What the task requires -
How many lines of the data include the string "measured"? State the number and nothing else.

Dataset section -
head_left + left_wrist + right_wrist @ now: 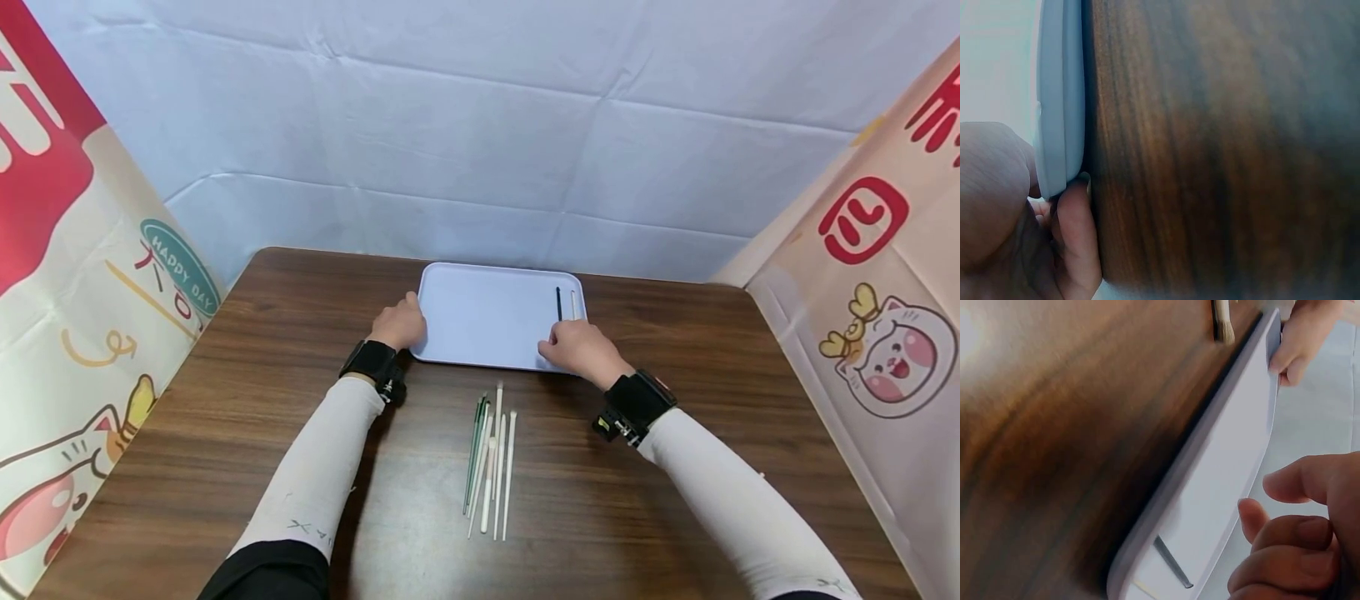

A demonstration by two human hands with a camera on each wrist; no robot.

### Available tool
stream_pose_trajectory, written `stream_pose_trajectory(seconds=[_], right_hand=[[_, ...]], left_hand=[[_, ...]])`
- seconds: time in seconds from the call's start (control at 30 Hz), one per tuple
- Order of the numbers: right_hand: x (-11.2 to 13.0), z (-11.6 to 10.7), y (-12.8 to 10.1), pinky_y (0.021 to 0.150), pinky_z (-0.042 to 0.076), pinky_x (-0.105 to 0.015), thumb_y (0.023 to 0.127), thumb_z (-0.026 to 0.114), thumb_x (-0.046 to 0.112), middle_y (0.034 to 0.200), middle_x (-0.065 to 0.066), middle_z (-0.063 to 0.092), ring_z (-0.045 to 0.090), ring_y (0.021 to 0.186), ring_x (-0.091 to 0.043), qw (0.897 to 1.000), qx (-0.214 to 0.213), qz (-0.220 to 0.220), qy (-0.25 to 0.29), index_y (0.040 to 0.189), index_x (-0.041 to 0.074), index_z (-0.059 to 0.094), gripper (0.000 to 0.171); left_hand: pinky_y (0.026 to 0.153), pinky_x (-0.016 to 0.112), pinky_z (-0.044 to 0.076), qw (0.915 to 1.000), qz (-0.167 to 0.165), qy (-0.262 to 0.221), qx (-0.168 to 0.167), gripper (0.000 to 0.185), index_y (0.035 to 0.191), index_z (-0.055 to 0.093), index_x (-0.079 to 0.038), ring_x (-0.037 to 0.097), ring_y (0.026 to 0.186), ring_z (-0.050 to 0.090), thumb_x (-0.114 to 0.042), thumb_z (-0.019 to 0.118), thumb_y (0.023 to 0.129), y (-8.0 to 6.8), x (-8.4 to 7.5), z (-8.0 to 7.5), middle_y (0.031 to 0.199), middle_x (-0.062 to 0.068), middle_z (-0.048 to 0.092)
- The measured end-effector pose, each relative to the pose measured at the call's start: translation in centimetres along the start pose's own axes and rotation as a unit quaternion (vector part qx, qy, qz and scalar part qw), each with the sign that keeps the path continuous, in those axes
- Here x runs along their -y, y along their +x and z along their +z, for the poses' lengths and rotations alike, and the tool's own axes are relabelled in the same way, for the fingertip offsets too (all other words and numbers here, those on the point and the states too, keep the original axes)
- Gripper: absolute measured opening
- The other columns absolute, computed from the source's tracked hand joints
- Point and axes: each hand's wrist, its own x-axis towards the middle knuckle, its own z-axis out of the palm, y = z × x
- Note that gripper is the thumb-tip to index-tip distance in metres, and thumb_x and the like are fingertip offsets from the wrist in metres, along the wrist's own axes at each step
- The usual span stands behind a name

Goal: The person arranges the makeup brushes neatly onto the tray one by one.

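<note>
My left hand (400,322) grips the left edge of a white tray (487,317); in the left wrist view its fingers (1079,231) are tucked under the rim. My right hand (583,350) is over the tray's near right corner. Its thumb and index finger stand apart in the right wrist view with nothing between them, and the other fingers are curled. Two thin sticks lie side by side at the tray's right end, one black (558,304) and one white (573,304). Nearer me on the table is a loose bunch of paintbrushes (491,475), their handles white and dark green.
The brown wooden table (300,333) carries everything. A pale cloth (450,142) hangs behind its far edge, with printed cloths at the left (112,333) and right (862,292). One brush's bristles (1226,331) show beside the tray in the right wrist view.
</note>
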Motion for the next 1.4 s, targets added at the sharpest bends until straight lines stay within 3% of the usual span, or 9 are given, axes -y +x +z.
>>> stream_pose_trajectory(seconds=[0.4,0.73,1.1,1.4], right_hand=[[0.4,0.6,-1.4,0.055,0.040,-0.032,0.100,0.057,0.032,0.066,-0.002,0.056,0.052,0.059,-0.017,1.000,0.016,0.014,-0.003,0.076,0.011,0.065,0.032],[0.6,1.2,-2.3,0.053,0.038,-0.030,0.098,0.059,0.032,0.059,0.001,0.051,0.049,0.055,-0.015,1.000,0.014,-0.007,0.003,0.067,0.013,0.061,0.036],[1.5,1.9,-3.6,0.054,0.039,-0.031,0.099,0.061,0.032,0.066,-0.001,0.055,0.051,0.058,-0.016,0.999,0.031,-0.018,-0.007,0.078,0.013,0.061,0.028],[2.6,3.0,-4.8,0.051,0.034,-0.029,0.097,0.062,0.032,0.059,0.003,0.049,0.045,0.053,-0.014,0.998,0.049,-0.025,-0.014,0.068,0.015,0.057,0.033]], left_hand=[[0.084,0.048,0.048,1.0000,0.002,0.002,0.001,0.037,0.137,0.036,0.004,0.037,0.092,0.058,-0.017,0.031,0.107,-0.2,-0.2,-0.1,0.116,0.021,0.058],[0.082,0.047,0.047,1.0000,0.002,0.000,-0.002,0.035,0.134,0.037,0.004,0.036,0.090,0.057,-0.018,0.032,0.108,-0.3,-0.2,-0.1,0.113,0.020,0.058],[0.083,0.048,0.048,1.0000,-0.002,-0.001,0.000,0.037,0.136,0.037,0.004,0.037,0.092,0.058,-0.018,0.033,0.107,0.1,-0.2,0.0,0.115,0.021,0.058],[0.084,0.048,0.048,1.0000,-0.003,0.002,0.000,0.037,0.136,0.036,0.004,0.037,0.093,0.058,-0.018,0.031,0.107,0.1,-0.1,0.2,0.116,0.021,0.057]])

Result below -
2